Kota Malang Gelar Ngalam Rijik di Sungai Metro, Peringati World Cleanup Day 2025

Share this article
Kota Malang Gelar Ngalam Rijik di Sungai Metro, Peringati World Cleanup Day 2025
Wali Kota Malang, Dr. Ir. Wahyu Hidayat, terjun langsung ke Sungai Metro untuk mengambil sampah, memimpin contoh partisipasi warga dalam menjaga kebersihan lingkungan.(foto:sudutkota.id/mit)

Sudutkota.idPemerintah Kota Malang menggelar kegiatan “Ngalam Rijik” dalam rangka memperingati World Cleanup Day Indonesia 2025. Kegiatan berlangsung di Sungai Metro, Jl. Bandulan Gang I F, Kecamatan Sukun.

Kegiatan ini melibatkan mahasiswa, warga, aparat pemerintah, serta jajaran Forkopimda Kota Malang. Program ini digelar sejak 15 September hingga 15 Oktober 2025, untuk menumbuhkan kesadaran masyarakat akan pentingnya kebersihan lingkungan.

Pelaksana Harian (Plh) Kepala Dinas Lingkungan Hidup Kota Malang, Raymond Hatigoran, menjelaskan bahwa kegiatan hari ini meliputi pembersihan sungai dari sedimentasi, pengangkatan sampah, dan penanaman pohon di sekitar sungai.

“Kegiatan ini tidak hanya menjaga kebersihan, tetapi juga menjadi sarana edukasi masyarakat mengenai pentingnya kelestarian lingkungan. Membersihkan sungai juga mencegah banjir yang dapat merugikan warga,” ujar Raymond.

Hadir langsung dalam kegiatan ini Wali Kota Malang, Dr. Ir. Wahyu Hidayat, yang memberikan arahan dan ikut terjun langsung ke sungai untuk mengambil sampah. Wali Kota menekankan bahwa kebersihan lingkungan adalah tanggung jawab bersama antara pemerintah dan masyarakat.

“Pemerintah bisa membangun saluran drainase, tetapi tanpa kesadaran masyarakat, upaya itu tidak akan maksimal. Hari ini kita bersama-sama menumbuhkan kesadaran bahwa menjaga lingkungan adalah tanggung jawab setiap warga,” katanya.

Sekitar 100 mahasiswa dan 80 warga terlibat langsung dalam kegiatan bersih-bersih sungai. Aparat Kepolisian Sektor Sukun juga mendukung kegiatan ini untuk kelancaran aktivitas. Selain itu, sejumlah pejabat Forkopimda, Ketua DPRD Kota Malang, kepala perangkat daerah, perwakilan perbankan, dan tokoh masyarakat hadir untuk mendukung kegiatan ini.

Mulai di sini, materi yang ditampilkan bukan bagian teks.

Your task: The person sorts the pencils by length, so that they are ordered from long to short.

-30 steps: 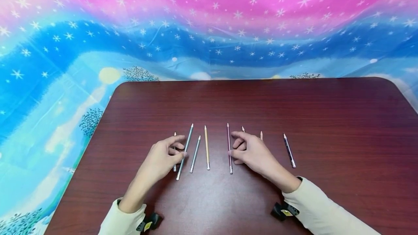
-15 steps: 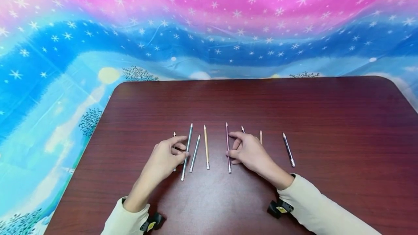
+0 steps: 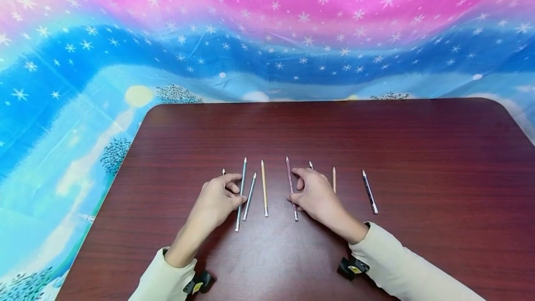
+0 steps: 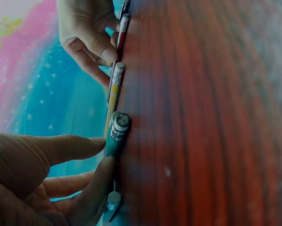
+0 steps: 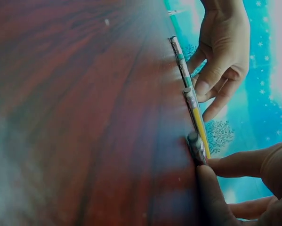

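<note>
I see the left grip [image 3: 218, 199] pinched narrow on a long blue-green pencil [image 3: 244, 171], and the right grip [image 3: 313, 192] pinching a purple pencil [image 3: 288, 170]. Sharp tips [image 3: 245, 159] poke out ahead, rubber ends [image 4: 122, 121] behind. Just right of the left grip lies a short blue pencil [image 3: 251, 194]; a yellow pencil [image 3: 265, 192] lies between both grips. The table [image 3: 267, 264] is shiny, dark red-brown.

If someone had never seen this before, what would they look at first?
Probably the big pink-and-blue snowflake cloth hanging behind the table. Next, perhaps, the left hand touching a long teal pencil, and the right hand touching a purple pencil. The yellow pencil lying between the hands also stands out against the dark tabletop.
</note>
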A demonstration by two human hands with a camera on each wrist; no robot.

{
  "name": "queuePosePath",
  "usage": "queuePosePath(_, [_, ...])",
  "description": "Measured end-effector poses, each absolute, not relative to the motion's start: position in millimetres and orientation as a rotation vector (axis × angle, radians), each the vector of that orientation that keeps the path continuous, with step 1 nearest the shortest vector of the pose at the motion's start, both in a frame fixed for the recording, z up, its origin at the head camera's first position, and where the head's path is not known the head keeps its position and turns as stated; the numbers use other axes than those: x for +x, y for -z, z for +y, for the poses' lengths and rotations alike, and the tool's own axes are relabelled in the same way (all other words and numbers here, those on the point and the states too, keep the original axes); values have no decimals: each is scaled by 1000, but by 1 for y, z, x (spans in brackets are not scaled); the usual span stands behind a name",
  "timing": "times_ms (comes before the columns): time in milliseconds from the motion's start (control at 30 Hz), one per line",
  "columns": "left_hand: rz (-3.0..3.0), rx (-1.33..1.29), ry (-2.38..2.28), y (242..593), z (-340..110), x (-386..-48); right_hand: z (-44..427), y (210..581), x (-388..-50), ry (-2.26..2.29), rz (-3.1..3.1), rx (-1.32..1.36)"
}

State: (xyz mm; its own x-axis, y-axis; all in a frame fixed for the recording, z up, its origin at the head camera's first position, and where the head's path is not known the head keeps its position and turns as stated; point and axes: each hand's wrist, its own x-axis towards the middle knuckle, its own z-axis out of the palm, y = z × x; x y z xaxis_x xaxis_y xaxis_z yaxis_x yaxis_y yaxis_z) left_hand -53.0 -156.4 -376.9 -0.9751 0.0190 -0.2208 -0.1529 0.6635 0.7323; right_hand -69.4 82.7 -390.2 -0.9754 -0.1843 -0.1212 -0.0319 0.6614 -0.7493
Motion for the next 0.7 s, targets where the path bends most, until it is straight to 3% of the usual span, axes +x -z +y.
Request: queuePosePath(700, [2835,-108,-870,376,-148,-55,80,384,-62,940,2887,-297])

Warga yang ikut serta, seperti Ibu Ratna (45), mengaku senang bisa berpartisipasi. “Biasanya warga hanya menunggu pemerintah membersihkan sungai, tapi hari ini kami ikut turun tangan. Rasanya senang bisa melihat sungai bersih kembali,” ujarnya.

Mahasiswa dari Universitas Malang juga menyatakan bahwa kegiatan ini memberi pengalaman langsung tentang pentingnya kolaborasi antara pemerintah dan masyarakat dalam menjaga lingkungan.

Kegiatan dilanjutkan dengan penanaman pohon di sepanjang Sungai Metro, sebagai upaya penghijauan kota dan mitigasi risiko banjir. Wali Kota menegaskan bahwa kesadaran ekologis harus ditanam sejak dini, dan keberhasilan program lingkungan hidup tidak hanya bergantung pada pemerintah.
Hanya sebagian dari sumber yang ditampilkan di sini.